Figure 2. Ubiquitin-dependent and ubiquitin-independent protein degradation by the proteasome.

(A) The ubiquitin-proteasome system (UPS). The ubiquitin-activating enzyme (E1, cyan) hydrolyzes ATP (orange) and binds to ubiquitin (Ub, gray), activating the C-terminus of ubiquitin for nucleophilic attack. Activated ubiquitin is next transferred to the ubiquitin-conjugating enzyme (E2, purple), which then transfers the ubiquitin to the ubiquitin ligase (E3, dark blue). E3 facilitates target selectivity due to its direct binding to the substrate (dark red). As a result of this E1-E2-E3 enzymatic cascade, ubiquitin attaches to the substrate lysine residue via an isopeptide bond. Upon the formation of ubiquitin chains (at least four ubiquitin) on the substrate, it is delivered to the 26S proteasome. The 19S regulatory particle (19S RP) recognizes the ubiquitin chain, deubiquitylates and unfolds the target protein, and opens the 20S gate, driving translocation of the substrate into the 20S catalytic particle (20S CP). (B) The composition of the proteasome is highly dynamic. The 26S proteasome can be decapped under certain circumstances, such as oxidative stress, leading to the accumulation of the 20S proteasome.
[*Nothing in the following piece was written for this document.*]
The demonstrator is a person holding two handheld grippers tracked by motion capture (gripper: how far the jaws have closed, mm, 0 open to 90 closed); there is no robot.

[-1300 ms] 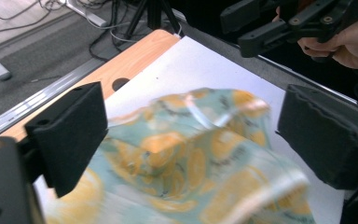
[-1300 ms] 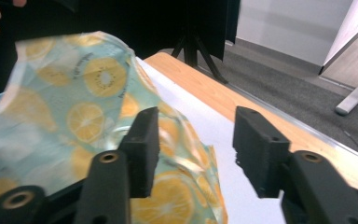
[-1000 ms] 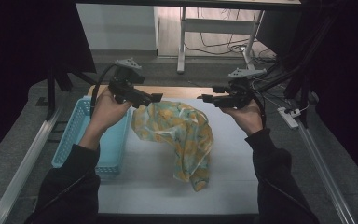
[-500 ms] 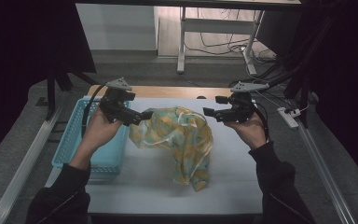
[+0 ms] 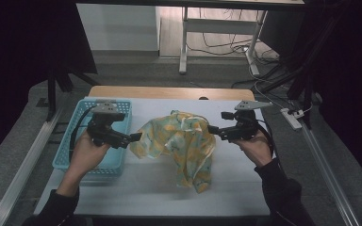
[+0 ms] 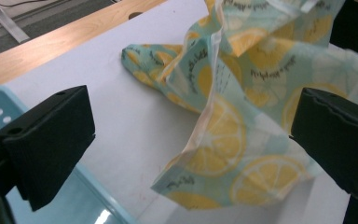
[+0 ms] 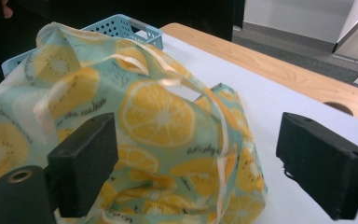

However, some of the decapped proteasomes can be recapped quickly, leading to an optimal balance of capped and uncapped proteasomes. (C) Ubiquitin-independent degradation by the 20S proteasome. The 20S proteasome, in the absence of any caps, degrades substrates in an ATP- and ubiquitin-independent manner. Proteins modified as a result of oxidative stress (pink) are susceptible to 20S proteasome degradation, potentially due to their exposed hydrophobic patches. Intrinsically-disordered proteins (IDP, teal) comprise the majority of 20S proteasome substrates due to their flexible structure that enables entry into the narrow pore of the 20S catalytic chamber. In neurons, the 20S proteasome localizes to the plasma membrane and degrades ribosome-associated nascent polypeptide chains (purple).